Le clown est fébrile. Il admire, il s'émerveille. Il voudrait aussi prendre le micro, tenir un discours ; il voudrait bien être à la hauteur de ce qu'il voit, de ce qu'il entend. Il voudrait qu'on le reconnaisse comme faisant partie de la famille. Alors, il se hisse sur la pointe des pieds – ou monte sur la table ou sur l'échelle – occupe l'espace, le volume, il cherche… tout, rien, même sur les portes des toilettes, sous l'écran de l'ordinateur.
La posture du petit, timide, bafouillant, impressionné par ce qu'il voit, bouleversé quand il découvre une toute petite chose à sa portée, heureux jusqu'à la jubilation lorsqu'il trouve sa place, c'est celle de chacun d’entre nous dans ce congrès. Et si le clown se moque de quelqu'un parfois, c'est de lui-même, c'est à dire de nous, enseignants Freinet, quel que soit notre degré d'engagement dans l'affaire, ou bien... de cet autre qui se prend décidément trop au sérieux et pas assez son auditoire, en tentant, par exemple, de le séduire ou de le bluffer par l'hermétisme de son jargon.

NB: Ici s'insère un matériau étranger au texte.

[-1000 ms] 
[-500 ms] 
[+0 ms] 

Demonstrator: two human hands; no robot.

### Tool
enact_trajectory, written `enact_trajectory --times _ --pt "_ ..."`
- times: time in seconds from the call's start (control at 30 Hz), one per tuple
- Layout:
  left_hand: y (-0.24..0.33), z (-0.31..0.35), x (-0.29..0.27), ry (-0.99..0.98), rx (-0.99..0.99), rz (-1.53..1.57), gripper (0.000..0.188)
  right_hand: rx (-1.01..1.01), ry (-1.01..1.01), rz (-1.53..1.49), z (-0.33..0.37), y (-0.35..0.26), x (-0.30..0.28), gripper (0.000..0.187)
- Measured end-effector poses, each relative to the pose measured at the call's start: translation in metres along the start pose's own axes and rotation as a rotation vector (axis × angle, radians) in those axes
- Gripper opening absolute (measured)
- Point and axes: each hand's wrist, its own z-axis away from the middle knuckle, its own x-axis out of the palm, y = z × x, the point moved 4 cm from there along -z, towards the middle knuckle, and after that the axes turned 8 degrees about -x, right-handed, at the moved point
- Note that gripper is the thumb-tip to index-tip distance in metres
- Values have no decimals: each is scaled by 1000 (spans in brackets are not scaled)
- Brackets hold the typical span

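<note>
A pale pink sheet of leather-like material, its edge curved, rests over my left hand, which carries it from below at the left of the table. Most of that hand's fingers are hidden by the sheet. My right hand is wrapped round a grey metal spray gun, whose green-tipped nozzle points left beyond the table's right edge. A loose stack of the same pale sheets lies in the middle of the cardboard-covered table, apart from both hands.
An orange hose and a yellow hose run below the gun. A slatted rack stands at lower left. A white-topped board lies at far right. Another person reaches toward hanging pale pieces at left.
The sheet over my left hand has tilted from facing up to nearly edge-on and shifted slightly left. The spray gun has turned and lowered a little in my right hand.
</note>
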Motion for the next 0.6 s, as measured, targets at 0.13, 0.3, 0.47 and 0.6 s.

Le clown se pose sans la moindre gêne la question que peut-être tout le monde se pose dans de nombreuses situations, celle de l'imposture : est-ce que je suis ici à ma place ? Et cette communauté de Freinet, où certains semblent évoluer avec tant d'aisance et de familiarité, où je vois tant de choses extraordinaires, des choses auxquelles je n'ai jamais pensé et que je n’ai pas mises en place dans ma classe, cette communauté-là me reconnaît-elle comme l’un des siens ? Question qui n’est pas être aussi anodine qu'il y paraît puisque même on en joue dans ce congrès, on en fait un test : « Êtes-vous un vrai Freinet ? ».
Quand le clown nous dit en fin de prestation qu'il y a un clown en chacun de nous, il ne pointe pas seulement la capacité que nous avons tous de prendre de la distance et de faire rire les autres, il dit aussi à chacun d’entre nous: «Moi, le clown, je parle de toi.».
Mon rire ici est rire de double reconnaissance et d'espoir : je me reconnais dans ce que tu dis, clown, et je te suis reconnaissante de t'offrir en miroir de moi, reconnaissante de banaliser mes angoisses et mes questionnements en les montrant. De m'offrir, par ce grand rire de soulagement qui court dans les traverses, la révélation que je ne suis pas seul(e). Qu'ainsi sont les humains, mes semblables, mes frères.